Compiuta la vendetta, il capobrigante costrinse Margherita a seguirlo sui monti, dove, ben presto (soprattutto perchè la ragazza ne era ancora segretamente innamorata) divennero amanti.
                                                                                                                           Il figlio di Bizzarro
La giovane, divenuta anch'essa un'esperta brigantessa, fu assurta al rango di luogotenente di Bizzarro, ruolo nel quale si distinse per coraggio ed audacia pari, se non addirittura superiore, a quelli dimostrati dall'amante-maestro, tanto da conquistarsi l'assoluta devozione di tutti i componenti la feroce banda.
Le cronache di quel tempo altro non ci tramandano, sulla breve esistenza di questa giovane donna, divenuta brigantessa per amore, se non notizie sulla sua fine ingloriosa: fatta prigioniera dalle truppe francesi nel corso di un'imboscata, fu rinchiusa nella prigione di Monteleone, dove le amare condizioni del carcere, unite alla forzata lontananza dal primo amore, ebbero ragione del suo giovane fisico.
Bizzarro, però, si ricostituì ben presto un nuovo nucleo familiare, se è vero che durante una scorreria a Seminara, invaghitosi di una fanciulla che vide per la prima volta mentre si sporgeva all'uscio di casa, la rapì, trascinandola con lui.

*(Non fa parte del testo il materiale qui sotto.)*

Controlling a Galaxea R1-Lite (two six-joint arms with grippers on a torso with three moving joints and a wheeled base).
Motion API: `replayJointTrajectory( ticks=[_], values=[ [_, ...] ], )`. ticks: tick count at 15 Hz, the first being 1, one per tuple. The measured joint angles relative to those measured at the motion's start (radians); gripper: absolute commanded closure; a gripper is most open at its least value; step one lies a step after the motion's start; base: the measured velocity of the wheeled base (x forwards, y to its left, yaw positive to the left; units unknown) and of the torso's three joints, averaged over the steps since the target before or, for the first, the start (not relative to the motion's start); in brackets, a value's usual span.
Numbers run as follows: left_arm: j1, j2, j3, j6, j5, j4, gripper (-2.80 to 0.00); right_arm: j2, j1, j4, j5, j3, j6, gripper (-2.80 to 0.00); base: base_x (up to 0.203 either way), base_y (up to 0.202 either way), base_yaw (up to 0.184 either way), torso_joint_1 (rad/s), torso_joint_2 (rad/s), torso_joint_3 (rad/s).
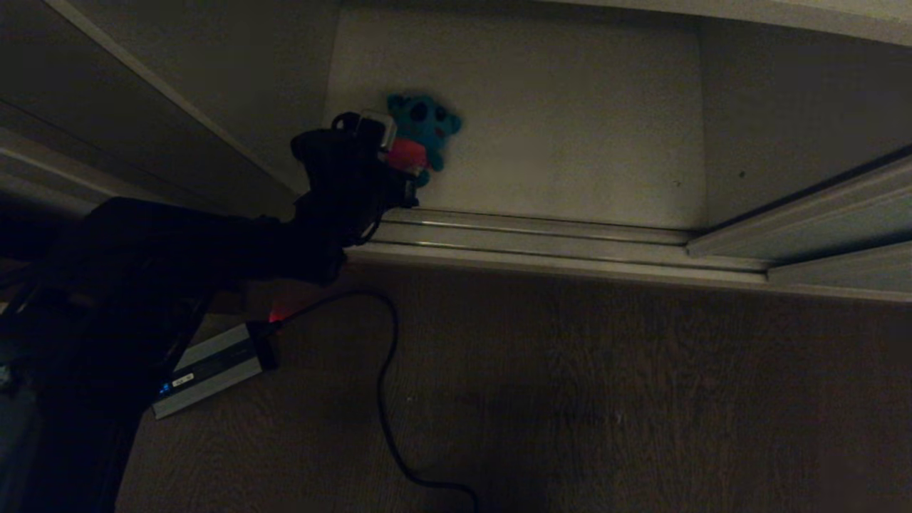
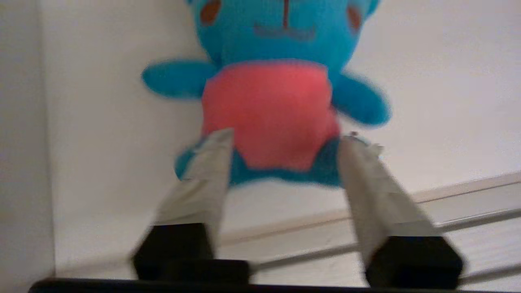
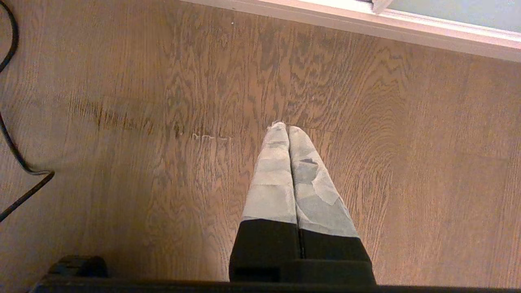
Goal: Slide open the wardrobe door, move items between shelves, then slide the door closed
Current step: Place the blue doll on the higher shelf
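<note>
Teal plush toy sits between the left pincer's parted fingers (seemingly brushing its legs).

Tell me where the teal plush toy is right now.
In the head view, the teal plush toy lies on the bottom shelf, near its left corner, at the left gripper.

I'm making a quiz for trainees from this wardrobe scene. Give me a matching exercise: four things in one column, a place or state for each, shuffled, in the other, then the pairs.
Things:
1. teal plush toy
2. left tool
3. right tool
4. black cable

Places or states:
A. shut, above bare wood floor
B. lying on the off-white shelf
C. open, fingers either side of the toy's lower body
D. trailing across the wood floor

Pairs: 1-B, 2-C, 3-A, 4-D
</note>
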Motion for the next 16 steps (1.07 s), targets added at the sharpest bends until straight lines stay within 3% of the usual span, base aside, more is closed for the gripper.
replayJointTrajectory(
  ticks=[12,16],
  values=[
    [-0.033,0.009,-0.053,0.072,-0.024,0.032,-2.8,0.0,0.0,0.0,0.0,0.0,0.0,0.0,0.0,0.0,0.0,0.0,0.0,0.0],
    [-0.033,0.049,-0.081,0.125,-0.049,0.103,-2.8,0.0,0.0,0.0,0.0,0.0,-0.001,0.0,0.0,0.0,0.0,0.0,0.0,0.0]
  ],
)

Niccolina Licciardi, questo era il nome della giovane, finì inevitabilmente con l'innamorarsi del proprio rapitore, tanto da dargli addirittura un bambino, e con Bizzarro divise la dura vita dell'eterno fuggiasco, dopo che le truppe del Generale Menhés riuscirono a spazzare via la feroce banda, braccando di continuo il capobrigante che, per sfuggire alla cattura, doveva continuamente spostarsi da un rifugio all'altro, trascinando nella fuga moglie e figlio.
                       Bizzarro uccide il figlio
Fu proprio durante la fuga che, nel tentativo di guadare un torrente, il capobrigante si accorse che poco più a monte vi era un militare di guardia al vicino ponte, proprio mentre il bambino scoppiò in un pianto dirotto tra le braccia della madre vinto dalla stanchezza ed evidentemente <<stranito>> per il continuo vagare in cerca di un riparo sicuro; in quell'istante Bizzarro concepì fulmineamente il più ignobile ed orrendo delitto che essere umano possa mai realizzare.

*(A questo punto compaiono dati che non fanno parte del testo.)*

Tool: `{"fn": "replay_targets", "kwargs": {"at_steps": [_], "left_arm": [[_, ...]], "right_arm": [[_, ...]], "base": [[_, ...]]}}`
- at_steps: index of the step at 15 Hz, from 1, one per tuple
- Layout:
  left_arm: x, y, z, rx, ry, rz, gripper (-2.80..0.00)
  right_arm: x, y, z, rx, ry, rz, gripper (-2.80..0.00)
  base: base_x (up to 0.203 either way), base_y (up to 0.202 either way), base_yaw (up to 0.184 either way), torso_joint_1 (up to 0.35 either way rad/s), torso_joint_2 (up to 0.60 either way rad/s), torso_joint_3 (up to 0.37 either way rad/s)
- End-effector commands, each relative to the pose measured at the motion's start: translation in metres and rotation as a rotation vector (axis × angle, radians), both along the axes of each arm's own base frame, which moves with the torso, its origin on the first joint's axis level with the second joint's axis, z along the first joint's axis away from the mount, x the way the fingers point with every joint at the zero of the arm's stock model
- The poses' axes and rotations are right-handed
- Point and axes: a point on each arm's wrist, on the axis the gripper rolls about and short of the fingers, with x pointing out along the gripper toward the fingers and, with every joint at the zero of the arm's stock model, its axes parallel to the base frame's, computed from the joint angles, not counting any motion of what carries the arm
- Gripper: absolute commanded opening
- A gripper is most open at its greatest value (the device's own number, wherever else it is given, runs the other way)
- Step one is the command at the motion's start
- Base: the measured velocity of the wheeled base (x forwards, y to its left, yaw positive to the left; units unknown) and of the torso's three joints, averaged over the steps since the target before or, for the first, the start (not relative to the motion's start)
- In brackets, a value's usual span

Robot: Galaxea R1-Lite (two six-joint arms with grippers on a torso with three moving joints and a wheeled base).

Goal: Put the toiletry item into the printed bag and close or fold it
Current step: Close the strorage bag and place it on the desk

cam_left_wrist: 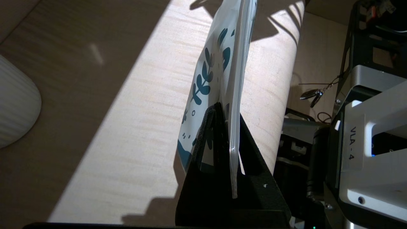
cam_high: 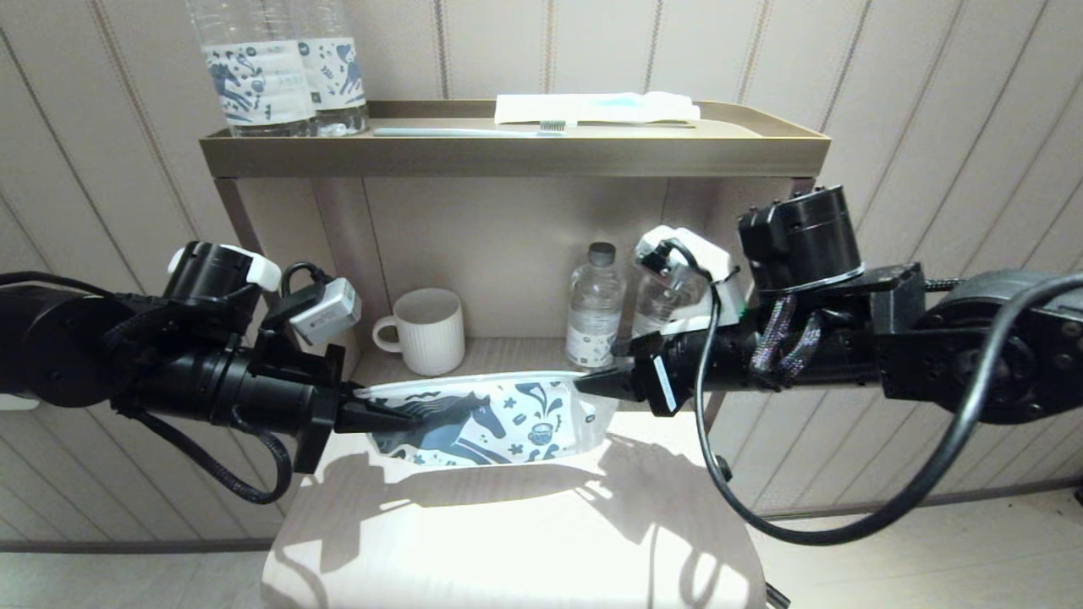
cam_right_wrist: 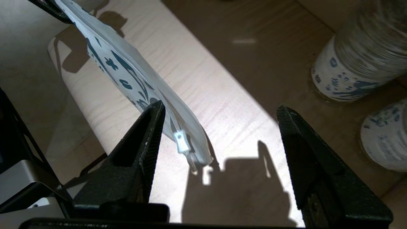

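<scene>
One pinch carries the bag [cam_high: 495, 421]: my left gripper [cam_high: 376, 414] clamps its end above the table [cam_high: 508, 541]. Right gripper [cam_right_wrist: 219, 149] spread at the zipper pull [cam_right_wrist: 181, 142]; misjudge closing and I miss it. Comb unseen, maybe inside.

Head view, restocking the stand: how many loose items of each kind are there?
Clear plastic water bottles: 4
White ribbed ceramic mug: 1
Pale blue toothbrush: 1
White blue-striped packet: 1
White horse-printed pouch: 1
Total: 8
</scene>
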Motion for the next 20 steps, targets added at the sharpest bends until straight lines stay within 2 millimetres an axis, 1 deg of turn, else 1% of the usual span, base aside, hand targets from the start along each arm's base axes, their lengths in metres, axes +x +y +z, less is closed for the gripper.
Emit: {"fn": "replay_targets", "kwargs": {"at_steps": [1, 3, 4, 5, 7, 8, 11, 12, 16, 20], "left_arm": [[0.001, 0.0, -0.001, -0.001, 0.001, -0.006, -2.8], [0.003, -0.001, -0.004, 0.002, 0.008, -0.005, -2.8], [0.005, -0.001, -0.006, 0.002, 0.013, -0.006, -2.8], [0.005, -0.002, -0.007, 0.003, 0.015, -0.006, -2.8], [0.006, -0.002, -0.008, 0.005, 0.019, -0.006, -2.8], [0.006, -0.002, -0.008, 0.005, 0.018, -0.007, -2.8], [0.01, -0.002, -0.01, 0.023, 0.023, 0.012, -2.8], [0.013, -0.003, -0.013, 0.033, 0.028, 0.02, -2.8], [0.02, -0.005, -0.013, 0.036, 0.04, 0.04, -2.8], [0.024, -0.005, -0.006, 0.015, 0.068, 0.074, -2.8]], "right_arm": [[-0.019, -0.015, 0.019, 0.03, -0.049, -0.009, 0.0], [-0.043, -0.029, 0.031, 0.054, -0.082, -0.01, 0.0], [-0.057, -0.037, 0.034, 0.062, -0.092, -0.01, 0.0], [-0.07, -0.044, 0.034, 0.065, -0.095, -0.01, 0.0], [-0.092, -0.058, 0.024, 0.058, -0.08, -0.016, 0.0], [-0.1, -0.063, 0.022, 0.06, -0.083, -0.02, -2.8], [-0.111, -0.078, 0.018, 0.066, -0.079, -0.06, -2.8], [-0.115, -0.08, 0.016, 0.071, -0.072, -0.064, -2.8], [-0.118, -0.082, 0.013, 0.08, -0.055, -0.071, -2.8], [-0.119, -0.081, 0.009, 0.077, -0.046, -0.068, -2.8]], "base": [[0.0, 0.0, 0.0, 0.0, 0.0, 0.0], [0.0, 0.0, 0.0, 0.0, 0.0, 0.0], [0.0, 0.0, 0.0, 0.0, 0.0, 0.0], [0.0, 0.0, 0.0, 0.0, 0.0, 0.0], [0.0, 0.0, 0.0, 0.0, 0.0, 0.0], [0.0, 0.0, 0.0, 0.0, 0.0, 0.0], [0.0, 0.0, 0.0, 0.0, 0.0, 0.0], [0.0, 0.0, 0.0, 0.0, 0.0, 0.0], [0.0, 0.0, 0.0, 0.0, 0.0, 0.0], [0.0, 0.0, 0.0, 0.0, 0.0, 0.0]]}}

Dopo che gli amorevoli tentativi della madre per far cessare il pianto del bimbo fallirono, il capobrigante strappò la creatura dalle braccia della moglie, e, afferratala per i piedini, la sbattè contro le rocce, fracassandole il cranio.
Nicolina, paralizzata dal dolore, riuscì a reprimere un moto di istintiva violenza, trattenuta dal desiderio di una vendetta più razionale e di sicuro effetto, soprattutto in considerazione dal fatto che, attaccare Bizzarro in quel momento, avrebbe significato essere sbranati dal feroce mastino che il capobrigante portava sempre con sè, abituato, dal crudele padrone, a cibarsi di carne umana.
La notte seguente, seppellito all'interno di una grotta il cadaverino del figlio, persuase il marito a legare la belva ad un vicino albero, e, non appena il Bizzarro cadde addormentato, raccolse da terra il fucile di questo, e, avvicinatolo silenziosamente al capo del brigante, fece fuoco, uccidendolo all'istante.
 



L'uccisione e la decollazione del Bizzarro


La preghiera e il pentimento di Niccolina

Quantunque fosse preda di immediati ed atroci rimorsi, essendo innamorata, comunque, dell'uomo, non esitò, usando un coltello affilatissimo, a staccare la testa del cadavere dell'uomo, dopodichè, avvolto il macabro trofeo in un grembiule, si recò a Catanzaro, presso l'abitazione del governatore, per riscuotere la taglia che ormai le spettava di diritto: introdotta da un servitore in sala da pranzo, mentre il governatore pranzava con la propria famiglia, alla domanda rivoltale se portasse notizie utili per la cattura del brigante, per tutta risposta gettò il capo mozzato di Bizzarro al centro della tavola imbandita.
Le cronache dell'epoca ci riferiscono che, avuta la riconpensa di mille ducati (tale era la taglia posta sul capo di Bizzarro) la donna effettivamente venne incarcerata per reati minori ma, a partire del 1825 di lei si perde ogni traccia.